Les deux annexions de l’Alsace-Moselle : 1871 et 1940 (3/14)

La particularité de l’arrondissement de Briey


Avant la signature du Traité de Francfort, l’arrondissement de Briey faisait partie du département de la Moselle.
Les arrondissements de Château-Salins et de Sarrebourg, en partie francophones, dépendaient du département de la Meurthe.
Le minerai de fer, exploité bien avant 1870 à cause de son importante teneur en phosphore, était peu rentable. Les arrondissements de Château-Salins et de Sarrebourg présentaient un intérêt économique certain dans le domaine agricole et des forêts, mais aussi par leur proximité de Strasbourg, ville que le peuple allemand convoitait depuis longtemps. Le rattachement de Strasbourg à la France par Louis XIV, sans coup férir et sans demander l’avis de personne, a été très mal vécu en Allemagne. Quant à la ville de Metz, elle n’a été convoitée que depuis peu : elle était considérée comme une ville de garnison ayant un intérêt stratégique, l’intérêt économique et culturel étant relégué au second plan.
Si Bismarck avait su que le procédé Thomas et Gilchrist allait permettre quelques années plus tard de tirer l’acier de la fonte phosphoreuse et donnerait ainsi un développement extraordinaire à l’industrie sidérurgique lorraine, aurait-il gardé l’arrondissement de Briey, en laissant à la France les arrondissements de Sarrebourg et de Château-Salins ? Il n’est pas exclu qu’il aurait conservé le tout.
Cet arrondissement de Briey, francophone, posait un problème sur le plan géographique. Le rattacher au département de la Meurthe éloignait Longwy, situé à l’extrême nord-est de près de 130 kilomètres de Nancy, chef-lieu et de près de 150 kilomètres de Badonviller et de Baccarat, extrême sud. Longwy aurait eu seulement trois fois la visite d’un préfet de Nancy en 40 ans. A un moment donné, il fut question de faire de l’arrondissement de Briey avec une partie du nord de la Meuse un nouveau département dénommé département de la Chiers, du nom de la rivière traversant Longwy et Longuyon pour se jeter dans la Meuse dans les Ardennes.
Pourquoi pas ? Le Territoire de Belfort, n’est-il pas devenu un département français ?
Finalement l’arrondissement de Briey a été rattaché au département de la Meurthe pour devenir le département de Meurthe-et-Moselle.

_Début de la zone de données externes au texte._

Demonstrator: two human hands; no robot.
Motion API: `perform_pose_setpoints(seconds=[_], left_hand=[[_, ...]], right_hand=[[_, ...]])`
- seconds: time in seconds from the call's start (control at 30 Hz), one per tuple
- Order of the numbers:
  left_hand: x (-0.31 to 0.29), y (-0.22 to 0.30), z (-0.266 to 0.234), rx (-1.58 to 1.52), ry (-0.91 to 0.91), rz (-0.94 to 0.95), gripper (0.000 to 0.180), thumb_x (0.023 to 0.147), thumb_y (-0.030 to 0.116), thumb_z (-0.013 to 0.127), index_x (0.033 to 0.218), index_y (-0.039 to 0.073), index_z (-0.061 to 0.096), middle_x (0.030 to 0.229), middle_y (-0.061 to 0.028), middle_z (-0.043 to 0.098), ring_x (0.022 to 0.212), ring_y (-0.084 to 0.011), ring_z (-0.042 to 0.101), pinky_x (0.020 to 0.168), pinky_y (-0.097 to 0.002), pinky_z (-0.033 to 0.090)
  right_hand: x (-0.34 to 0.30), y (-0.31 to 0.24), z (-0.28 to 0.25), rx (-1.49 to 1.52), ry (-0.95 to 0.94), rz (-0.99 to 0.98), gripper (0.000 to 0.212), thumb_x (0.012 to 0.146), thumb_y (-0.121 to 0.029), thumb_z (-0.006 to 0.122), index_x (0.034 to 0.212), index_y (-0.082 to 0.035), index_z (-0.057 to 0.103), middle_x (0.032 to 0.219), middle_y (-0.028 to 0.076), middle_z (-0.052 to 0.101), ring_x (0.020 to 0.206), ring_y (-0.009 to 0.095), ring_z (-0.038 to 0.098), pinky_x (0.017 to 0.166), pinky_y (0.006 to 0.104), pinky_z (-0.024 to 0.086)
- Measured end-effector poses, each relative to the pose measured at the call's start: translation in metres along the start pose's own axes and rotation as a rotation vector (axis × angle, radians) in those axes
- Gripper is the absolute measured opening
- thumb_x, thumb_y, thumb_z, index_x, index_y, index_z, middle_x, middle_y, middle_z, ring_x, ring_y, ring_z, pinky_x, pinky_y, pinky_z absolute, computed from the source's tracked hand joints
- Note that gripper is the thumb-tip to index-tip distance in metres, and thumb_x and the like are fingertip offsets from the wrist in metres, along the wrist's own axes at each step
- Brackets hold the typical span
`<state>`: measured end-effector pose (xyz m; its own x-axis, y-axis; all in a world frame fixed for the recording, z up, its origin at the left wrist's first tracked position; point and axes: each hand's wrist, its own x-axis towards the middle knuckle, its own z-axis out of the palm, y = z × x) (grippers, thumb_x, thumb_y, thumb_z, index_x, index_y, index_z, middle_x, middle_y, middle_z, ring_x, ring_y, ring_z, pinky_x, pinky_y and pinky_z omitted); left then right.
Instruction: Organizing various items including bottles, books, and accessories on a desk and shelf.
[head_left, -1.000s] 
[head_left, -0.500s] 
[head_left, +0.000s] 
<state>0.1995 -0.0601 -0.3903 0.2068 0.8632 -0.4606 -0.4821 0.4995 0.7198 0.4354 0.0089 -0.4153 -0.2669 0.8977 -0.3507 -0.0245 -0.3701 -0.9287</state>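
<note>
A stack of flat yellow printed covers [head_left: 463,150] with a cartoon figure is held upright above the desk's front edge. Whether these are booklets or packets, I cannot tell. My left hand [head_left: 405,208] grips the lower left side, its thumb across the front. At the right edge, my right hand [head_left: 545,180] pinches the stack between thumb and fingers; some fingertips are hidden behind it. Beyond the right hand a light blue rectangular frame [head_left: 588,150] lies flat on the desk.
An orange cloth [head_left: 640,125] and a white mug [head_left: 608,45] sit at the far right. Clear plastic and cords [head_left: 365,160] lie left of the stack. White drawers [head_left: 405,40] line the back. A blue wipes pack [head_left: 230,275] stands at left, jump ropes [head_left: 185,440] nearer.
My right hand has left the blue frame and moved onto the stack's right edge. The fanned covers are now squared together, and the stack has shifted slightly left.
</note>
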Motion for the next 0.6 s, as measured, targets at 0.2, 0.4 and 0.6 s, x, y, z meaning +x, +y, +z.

Ceux qui ont opté pour la France


Au total le chiffre des options s’élève finalement en Alsace-Lorraine à 160 878 et en France à 388 150, ces dernières toutes enregistrées dans le Bulletin des Lois (4).
Les premières statistiques fiables sont celles établies en 1901, année où la population de la France s’élève à 38 964 035 habitants, sur lesquels on compte 195 059 Alsaciens-Lorrains ayant effectivement changé de domicile avant le premier octobre 1872.
C’est Paris et les départements de la Seine-Inférieure, Seine-et-Marne, Seine-et-Oise qui ont accueilli la moitié des émigrés.
Viennent ensuite par ordre décroissant :
La Meurthe-et-Moselle, les Vosges, la Marne, le Territoire de Belfort et la Meuse. Tous les autres départements ont aussi accueilli des Alsaciens-Lorrains, mais dans une très faible proportion.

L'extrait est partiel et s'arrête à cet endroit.